Dilepton Differential Cross-Section Code
Introduction
All of the code used in the dilepton 13
TeV differential cross-section measurements (at least, all the really cool ones) can be found here:
Phase 2 (current): svn+ssh://<username>@svn.cern.ch/reps/atlasphys-top/Physics/Top/Summer17/INT_XS_dilepdiff/
Phase 1 (previous): svn+ssh://svn.cern.ch/reps/atlasphys-top/Physics/Top/Winter1516/INT_XS_dilepdiff_13TeV/
Below are some descriptions of what the code does. The section headings mimic the structure of the code directory (i.e. all the event saver related information is detailed in Top Dilepton Analysis and everything related to unfolding is detailed in, you guessed it, the Unfolding section).
Top Dilepton Analysis
The
TopDileptonAnalysis package is basically just a normal
AnalysisTop event saver with a few extra features. The package uses the standard overlap removal in
AnalysisTop, as well as the standard object definitions (we don't overwrite the overlap removal code or the objects, just the event saver). The code structure looks something like this:
What information is provided?
Four vector information is written for leptons, jets, bjets, met, top, tbar, ttbar etc. In addition, the b-jet multiplicities are stored for all defined working points, as well as some dilepton reconstruction specific information (such as which jets were used to reconstruct the ttbar system etc). Some of these branches duplicate information that is always written out by
AnalysisTop (e.g.
AnalysisTop writes out el_ and mu_ branches, whereas
TopDileptonAnalysis adds the d_lep_X branches). This duplication is a little annoying, but as it isn't currently limiting our NTuple sizes, the information is kept for sanity check purposes. The following branches are probably of most interest to users:
tree_name = nominal / particleLevel / truth:
* d_top_ pt, eta, phi, m, e, y: four vector + information on the highest weight top quark from NuW
* d_tbar_ pt, eta, phi, m, e, y: as above but for the tbar
* d_ttbar_ pt, eta, phi, m, e, y: as above but for the ttbar
* d_nu_ pt, eta, phi, m, e, y: as above but for the neutrino
* d_nubar_ pt, eta, phi, m, e, y: as above but for the neutrino
* d_Wp_ pt, eta, phi, you get the idea: Positive W boson information (p stands for plus)
* d_Wm_ pt, eta, phi, you get the idea: Negative W boson information (m stands for minus)
* d_top(tbar)_match: true/false flag to say if the top(anti-top) matched to the particle-level top within dR < 0.4 (doesn't consider pT, m, or e differences)

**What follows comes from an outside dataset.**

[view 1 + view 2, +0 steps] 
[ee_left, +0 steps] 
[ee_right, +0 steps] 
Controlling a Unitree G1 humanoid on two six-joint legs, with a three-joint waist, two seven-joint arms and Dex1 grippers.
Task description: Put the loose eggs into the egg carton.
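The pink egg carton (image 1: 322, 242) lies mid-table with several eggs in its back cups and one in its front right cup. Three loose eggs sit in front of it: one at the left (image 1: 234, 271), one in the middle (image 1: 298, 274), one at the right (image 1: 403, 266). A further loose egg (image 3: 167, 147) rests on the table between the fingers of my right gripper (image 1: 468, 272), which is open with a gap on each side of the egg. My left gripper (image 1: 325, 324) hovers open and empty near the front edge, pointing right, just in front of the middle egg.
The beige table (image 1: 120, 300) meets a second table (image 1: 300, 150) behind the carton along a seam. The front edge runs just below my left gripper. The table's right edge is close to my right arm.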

* d_weight_max: weight returned by NuW. As a general rule, you want to cut on this to remove low-weight shitty solutions
The current version of this event saver also recalculates the JVT scale factors. You shouldn't use the
AnalysisTop version of this scale factor until it has been fixed (still not done as of 2.4.25).
Neutrino Weighting
Neutrino weighting is now available as a standalone class in c++ (a python version exists as well but it is much slower and is therefore not recommended). You can find the necessary code in the
NeutrinoWeighter.cxx file (if you want to change the top mass / W mass smearing, you'll need to edit the code by hand). Examples of how to instantiate the class and run the reconstruction can be found in the saveEvent function in
TopDileptonEventSaver.cxx.
Unfolding
Most of the unfolding scripts assume that you have already run the necessary NTuples using the
TopDileptonAnalysis EventSaver or some other suitably similar NTuples. You can find a list of files that the unfolding scripts assume exist in files.py (these are the files needed for an emu analysis at 13
TeV). Other unfolding scripts only require the output from the generate_unfolding_input script (such as creating reco-level plots or migration matrices).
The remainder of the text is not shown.